* **Exercise details**
Look through the listing below, find every line with the string "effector", and copy it.

* **Data section**

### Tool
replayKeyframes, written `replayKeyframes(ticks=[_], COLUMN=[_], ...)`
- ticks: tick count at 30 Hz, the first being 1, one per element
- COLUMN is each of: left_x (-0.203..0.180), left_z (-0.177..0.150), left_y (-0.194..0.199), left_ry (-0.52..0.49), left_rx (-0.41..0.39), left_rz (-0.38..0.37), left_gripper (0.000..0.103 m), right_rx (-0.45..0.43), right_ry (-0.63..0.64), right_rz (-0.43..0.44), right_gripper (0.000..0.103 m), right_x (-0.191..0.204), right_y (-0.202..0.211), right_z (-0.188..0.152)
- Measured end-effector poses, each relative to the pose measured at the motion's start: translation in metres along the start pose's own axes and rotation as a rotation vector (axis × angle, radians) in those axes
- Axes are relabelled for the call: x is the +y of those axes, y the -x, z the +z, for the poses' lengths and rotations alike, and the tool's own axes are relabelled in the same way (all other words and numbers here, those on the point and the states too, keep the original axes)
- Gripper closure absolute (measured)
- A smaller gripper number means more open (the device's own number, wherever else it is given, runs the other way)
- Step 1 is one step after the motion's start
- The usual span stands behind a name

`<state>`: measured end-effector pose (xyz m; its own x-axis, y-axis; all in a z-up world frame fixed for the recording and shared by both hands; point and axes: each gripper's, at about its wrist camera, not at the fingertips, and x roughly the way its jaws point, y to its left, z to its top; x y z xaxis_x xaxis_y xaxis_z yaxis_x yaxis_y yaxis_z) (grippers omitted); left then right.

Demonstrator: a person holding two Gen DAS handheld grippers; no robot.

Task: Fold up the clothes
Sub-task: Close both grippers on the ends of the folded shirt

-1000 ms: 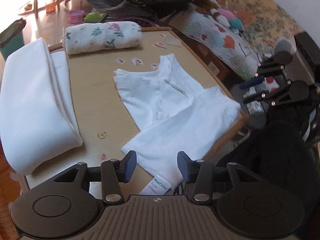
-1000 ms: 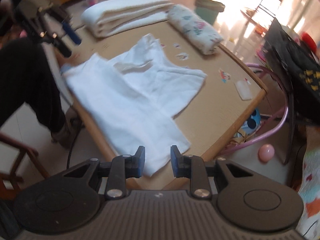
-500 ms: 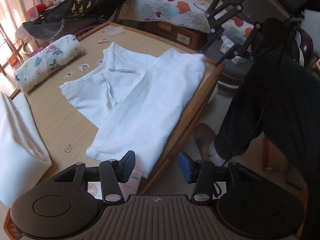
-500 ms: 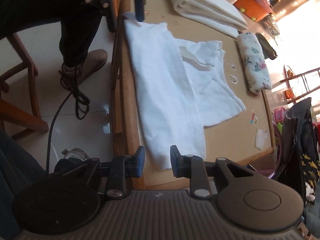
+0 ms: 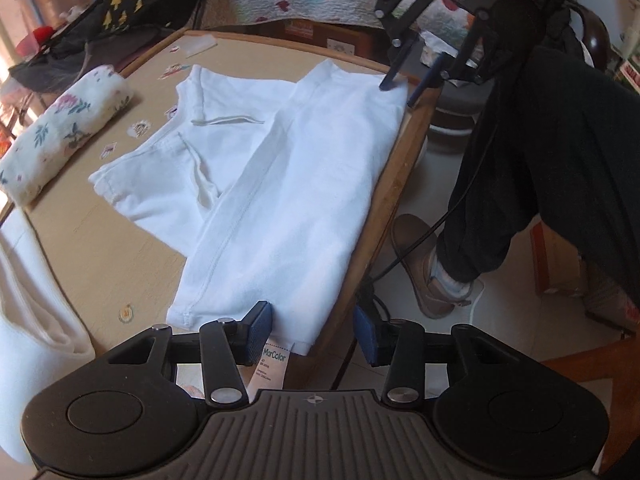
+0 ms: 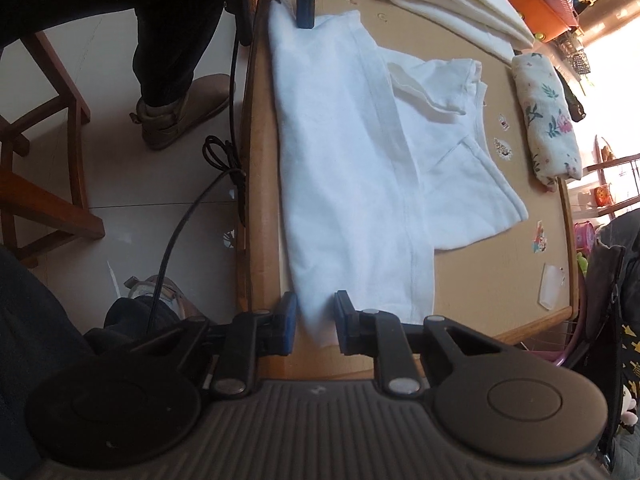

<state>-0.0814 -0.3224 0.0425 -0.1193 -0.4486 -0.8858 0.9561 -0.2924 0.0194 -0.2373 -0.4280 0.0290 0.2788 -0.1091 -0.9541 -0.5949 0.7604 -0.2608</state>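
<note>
A white T-shirt (image 5: 304,184) lies on the tan table (image 5: 112,248), one side folded over along the table's wooden edge. My left gripper (image 5: 314,334) points down over the hem corner with the label; its jaws are closing with that corner between them, the pads clear of the cloth. In the right wrist view the left gripper (image 6: 276,4) sits at the far corner. My right gripper (image 6: 316,322) hangs over the opposite corner of the T-shirt (image 6: 352,168), jaws closing around the cloth that lies flat between them. The left wrist view shows the right gripper (image 5: 401,92) at the far end.
A folded white blanket (image 5: 24,320) and a rolled floral cloth (image 5: 60,128) lie along the table's other side. A person's dark-trousered leg (image 5: 540,168) and brown shoe (image 5: 428,280) stand beside the table edge, with a cable (image 6: 180,224) and wooden chair (image 6: 48,184) on the floor.
Both grippers have rolled and sunk toward the shirt's two corners along the table edge. Each pair of jaws is narrower than before, and a shirt corner now lies between them.
</note>
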Motion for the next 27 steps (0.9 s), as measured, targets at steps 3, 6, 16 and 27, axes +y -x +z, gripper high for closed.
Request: replayKeyframes(ticks=[3,6,16,27], left_x=[0.004,0.007,0.003,-0.002], left_z=[0.000,-0.001,-0.002,-0.010], left_y=[0.001,0.002,0.004,0.022], left_ry=[-0.005,-0.014,-0.029,-0.018], left_rx=[-0.009,-0.015,-0.020,-0.050], left_rz=[-0.021,-0.051,-0.063,-0.066], left_gripper=[0.062,0.068,0.079,0.097], right_rx=[0.001,0.002,0.005,-0.046], right_ry=[-0.017,-0.043,-0.076,-0.156], right_rz=[0.013,0.025,0.020,0.066], right_gripper=[0.085,0.086,0.095,0.096], right_x=[-0.002,-0.005,-0.008,-0.012], right_y=[-0.003,-0.004,-0.002,0.027], right_z=[0.000,0.000,-0.001,-0.008])
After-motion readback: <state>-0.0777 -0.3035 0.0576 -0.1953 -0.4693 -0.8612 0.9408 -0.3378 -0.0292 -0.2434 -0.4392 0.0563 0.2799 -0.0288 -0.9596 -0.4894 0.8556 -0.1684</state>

* **Expected output**
- Measured end-effector poses, each relative to the pose measured at the motion's start: translation in metres along the start pose's own axes and rotation as a rotation vector (axis × angle, radians) in those axes
`<state>`: measured end-effector pose (xyz m; its own x-axis, y-axis; all in a z-up world frame fixed for the recording and shared by both hands; point and axes: each gripper's, at about its wrist camera, not at the fingertips, and x roughly the way its jaws point, y to its left, z to its top; x y z xaxis_x xaxis_y xaxis_z yaxis_x yaxis_y yaxis_z) (grippers omitted); left then right.

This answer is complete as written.